(Goal of the exercise):
Somewhere below is a line with "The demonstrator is" and, later, a line with "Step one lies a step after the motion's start"; repeat those two lines and all the lines between them, exactly as they are.

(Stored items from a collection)

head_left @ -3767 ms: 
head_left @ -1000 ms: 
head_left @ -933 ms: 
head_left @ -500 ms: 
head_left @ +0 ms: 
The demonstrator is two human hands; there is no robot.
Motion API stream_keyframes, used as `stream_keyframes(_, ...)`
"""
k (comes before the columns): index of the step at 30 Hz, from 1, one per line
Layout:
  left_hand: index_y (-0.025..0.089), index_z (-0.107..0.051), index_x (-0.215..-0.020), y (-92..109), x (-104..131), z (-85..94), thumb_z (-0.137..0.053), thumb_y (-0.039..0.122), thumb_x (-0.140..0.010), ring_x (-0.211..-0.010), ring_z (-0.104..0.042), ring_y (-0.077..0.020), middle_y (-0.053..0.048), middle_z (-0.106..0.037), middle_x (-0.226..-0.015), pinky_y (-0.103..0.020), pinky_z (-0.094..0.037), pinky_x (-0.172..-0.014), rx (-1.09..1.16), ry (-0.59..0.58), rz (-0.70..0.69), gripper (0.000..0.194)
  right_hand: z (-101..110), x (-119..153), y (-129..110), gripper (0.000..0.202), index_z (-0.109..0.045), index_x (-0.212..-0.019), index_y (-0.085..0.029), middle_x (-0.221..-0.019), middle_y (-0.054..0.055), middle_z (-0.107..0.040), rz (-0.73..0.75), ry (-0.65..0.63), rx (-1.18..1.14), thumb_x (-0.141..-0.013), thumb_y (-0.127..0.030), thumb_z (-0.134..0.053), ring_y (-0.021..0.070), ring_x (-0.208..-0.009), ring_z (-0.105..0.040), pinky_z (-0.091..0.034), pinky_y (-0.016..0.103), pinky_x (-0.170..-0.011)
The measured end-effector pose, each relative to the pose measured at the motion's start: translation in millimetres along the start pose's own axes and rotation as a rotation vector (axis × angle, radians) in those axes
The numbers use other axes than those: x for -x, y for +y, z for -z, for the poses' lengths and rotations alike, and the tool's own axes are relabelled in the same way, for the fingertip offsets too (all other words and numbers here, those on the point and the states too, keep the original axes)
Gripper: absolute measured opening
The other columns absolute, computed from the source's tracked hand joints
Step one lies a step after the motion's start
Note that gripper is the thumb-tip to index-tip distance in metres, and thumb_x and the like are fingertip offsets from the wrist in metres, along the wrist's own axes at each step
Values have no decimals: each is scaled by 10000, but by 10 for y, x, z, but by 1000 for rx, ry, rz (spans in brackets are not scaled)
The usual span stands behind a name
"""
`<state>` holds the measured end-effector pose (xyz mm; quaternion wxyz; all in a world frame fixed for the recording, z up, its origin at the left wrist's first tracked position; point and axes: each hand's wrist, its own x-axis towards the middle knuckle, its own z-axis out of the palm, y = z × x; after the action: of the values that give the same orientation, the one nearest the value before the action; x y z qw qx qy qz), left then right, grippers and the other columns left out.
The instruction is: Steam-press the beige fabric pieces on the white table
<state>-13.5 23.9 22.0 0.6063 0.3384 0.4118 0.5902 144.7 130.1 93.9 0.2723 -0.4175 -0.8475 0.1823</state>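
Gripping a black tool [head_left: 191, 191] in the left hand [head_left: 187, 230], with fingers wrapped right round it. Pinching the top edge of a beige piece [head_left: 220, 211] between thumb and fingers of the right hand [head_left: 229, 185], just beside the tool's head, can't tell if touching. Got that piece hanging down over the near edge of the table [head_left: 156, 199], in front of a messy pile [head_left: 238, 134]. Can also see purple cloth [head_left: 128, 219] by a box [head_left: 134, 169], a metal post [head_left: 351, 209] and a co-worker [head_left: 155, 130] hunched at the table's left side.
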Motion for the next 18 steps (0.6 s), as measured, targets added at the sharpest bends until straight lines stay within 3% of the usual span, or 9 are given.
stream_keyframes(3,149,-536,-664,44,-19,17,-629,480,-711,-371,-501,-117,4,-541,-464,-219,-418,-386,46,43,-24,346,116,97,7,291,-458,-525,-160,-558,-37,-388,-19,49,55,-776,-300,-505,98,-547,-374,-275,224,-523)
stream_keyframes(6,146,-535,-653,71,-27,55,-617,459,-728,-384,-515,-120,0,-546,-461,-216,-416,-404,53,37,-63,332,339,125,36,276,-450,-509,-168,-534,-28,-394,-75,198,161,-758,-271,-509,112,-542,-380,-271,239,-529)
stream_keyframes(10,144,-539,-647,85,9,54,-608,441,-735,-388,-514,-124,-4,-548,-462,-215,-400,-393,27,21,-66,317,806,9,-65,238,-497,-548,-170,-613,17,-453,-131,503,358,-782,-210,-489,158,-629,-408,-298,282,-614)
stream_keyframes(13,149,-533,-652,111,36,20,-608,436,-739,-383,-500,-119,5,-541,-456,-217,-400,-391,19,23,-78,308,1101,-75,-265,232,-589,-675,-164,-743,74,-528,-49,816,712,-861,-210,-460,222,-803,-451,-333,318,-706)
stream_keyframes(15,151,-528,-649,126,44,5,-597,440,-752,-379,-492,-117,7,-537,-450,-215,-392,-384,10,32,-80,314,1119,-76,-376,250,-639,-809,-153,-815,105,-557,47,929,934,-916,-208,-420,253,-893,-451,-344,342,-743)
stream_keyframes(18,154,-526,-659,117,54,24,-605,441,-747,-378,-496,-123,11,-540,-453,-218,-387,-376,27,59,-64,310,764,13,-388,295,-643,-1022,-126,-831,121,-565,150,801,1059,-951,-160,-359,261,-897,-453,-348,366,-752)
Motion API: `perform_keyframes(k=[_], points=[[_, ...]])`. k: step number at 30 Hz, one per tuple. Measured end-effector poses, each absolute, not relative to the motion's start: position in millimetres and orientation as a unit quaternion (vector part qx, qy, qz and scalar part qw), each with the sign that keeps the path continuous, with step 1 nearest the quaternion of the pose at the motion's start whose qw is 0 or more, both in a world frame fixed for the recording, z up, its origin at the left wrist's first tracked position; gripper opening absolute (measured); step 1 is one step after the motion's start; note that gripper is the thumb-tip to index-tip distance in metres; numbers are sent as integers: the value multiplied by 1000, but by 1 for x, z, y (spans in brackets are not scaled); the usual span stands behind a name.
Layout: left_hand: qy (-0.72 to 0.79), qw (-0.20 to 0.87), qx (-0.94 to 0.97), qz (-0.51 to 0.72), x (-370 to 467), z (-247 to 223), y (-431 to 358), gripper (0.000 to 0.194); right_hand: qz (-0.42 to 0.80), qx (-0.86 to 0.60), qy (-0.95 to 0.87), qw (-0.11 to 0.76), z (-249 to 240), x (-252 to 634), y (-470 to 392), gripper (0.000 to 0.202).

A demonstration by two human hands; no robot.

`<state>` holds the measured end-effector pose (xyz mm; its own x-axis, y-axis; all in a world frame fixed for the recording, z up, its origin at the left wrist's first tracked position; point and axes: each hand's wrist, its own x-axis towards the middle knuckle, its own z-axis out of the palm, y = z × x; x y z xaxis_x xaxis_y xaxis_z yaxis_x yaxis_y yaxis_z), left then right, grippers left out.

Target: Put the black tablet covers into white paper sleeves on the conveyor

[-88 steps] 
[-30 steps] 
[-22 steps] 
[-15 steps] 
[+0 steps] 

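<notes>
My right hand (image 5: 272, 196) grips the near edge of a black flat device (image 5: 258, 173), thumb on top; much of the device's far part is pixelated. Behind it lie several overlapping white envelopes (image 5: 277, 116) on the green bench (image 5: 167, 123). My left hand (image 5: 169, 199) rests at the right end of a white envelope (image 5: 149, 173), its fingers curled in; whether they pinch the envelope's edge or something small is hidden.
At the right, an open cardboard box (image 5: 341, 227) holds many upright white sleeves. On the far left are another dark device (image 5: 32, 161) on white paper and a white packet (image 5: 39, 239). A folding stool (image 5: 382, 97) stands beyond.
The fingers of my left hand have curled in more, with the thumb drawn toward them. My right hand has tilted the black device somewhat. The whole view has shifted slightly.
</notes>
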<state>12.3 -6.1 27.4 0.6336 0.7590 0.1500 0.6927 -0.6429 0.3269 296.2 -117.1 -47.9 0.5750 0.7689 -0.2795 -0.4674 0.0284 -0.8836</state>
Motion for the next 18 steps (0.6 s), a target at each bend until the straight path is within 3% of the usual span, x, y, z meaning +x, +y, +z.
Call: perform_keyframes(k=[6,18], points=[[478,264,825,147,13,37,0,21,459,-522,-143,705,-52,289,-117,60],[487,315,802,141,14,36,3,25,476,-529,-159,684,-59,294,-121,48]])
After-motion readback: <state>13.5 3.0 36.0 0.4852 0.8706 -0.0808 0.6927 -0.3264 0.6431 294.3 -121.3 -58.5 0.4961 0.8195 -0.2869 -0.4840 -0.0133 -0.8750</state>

(Exercise response):
The demonstrator is two human hands; there is no robot.
Motion API stream_keyframes, used as `stream_keyframes(_, ...)`
"""
k (comes before the columns): index of the step at 30 Hz, from 1, one per line
Layout:
  left_hand: index_y (-0.025..0.089), index_z (-0.107..0.051), index_x (-0.215..-0.020), y (-92..109), x (-104..131), z (-85..94), thumb_z (-0.137..0.053), thumb_y (-0.039..0.122), thumb_x (-0.140..0.010), ring_x (-0.211..-0.010), ring_z (-0.104..0.042), ring_y (-0.077..0.020), middle_y (-0.053..0.048), middle_z (-0.106..0.037), middle_x (-0.226..-0.015), pinky_y (-0.103..0.020), pinky_z (-0.094..0.037), pinky_x (-0.172..-0.014), rx (-1.09..1.16), ry (-0.59..0.58), rz (-0.70..0.69), gripper (0.000..0.194)
  right_hand: z (-101..110), x (-119..153), y (-129..110), gripper (0.000..0.202), index_z (-0.109..0.045), index_x (-0.212..-0.019), index_y (-0.085..0.029), middle_x (-0.221..-0.019), middle_y (-0.054..0.055), middle_z (-0.107..0.040), rz (-0.73..0.75), ry (-0.65..0.63), rx (-1.18..1.14), thumb_x (-0.141..-0.013), thumb_y (-0.127..0.030), thumb_z (-0.134..0.053), ring_y (-0.021..0.070), ring_x (-0.208..-0.009), ring_z (-0.105..0.040), pinky_z (-0.091..0.034), pinky_y (-0.016..0.103), pinky_x (-0.170..-0.011)
The measured end-effector pose, each relative to the pose measured at the motion's start: translation in millimetres along the start pose's own axes and rotation as a rotation vector (axis × angle, radians) in those axes
The numbers use other axes than those: x for -x, y for +y, z for -z, for the poses' lengths and rotations alike, and the tool's own axes are relabelled in the same way, for the fingertip offsets too (all other words and numbers here, those on the point and the states too, keep the original axes)
Gripper: absolute measured opening
The other columns absolute, computed from the source's tracked hand joints
Step one lies a step after the motion's start

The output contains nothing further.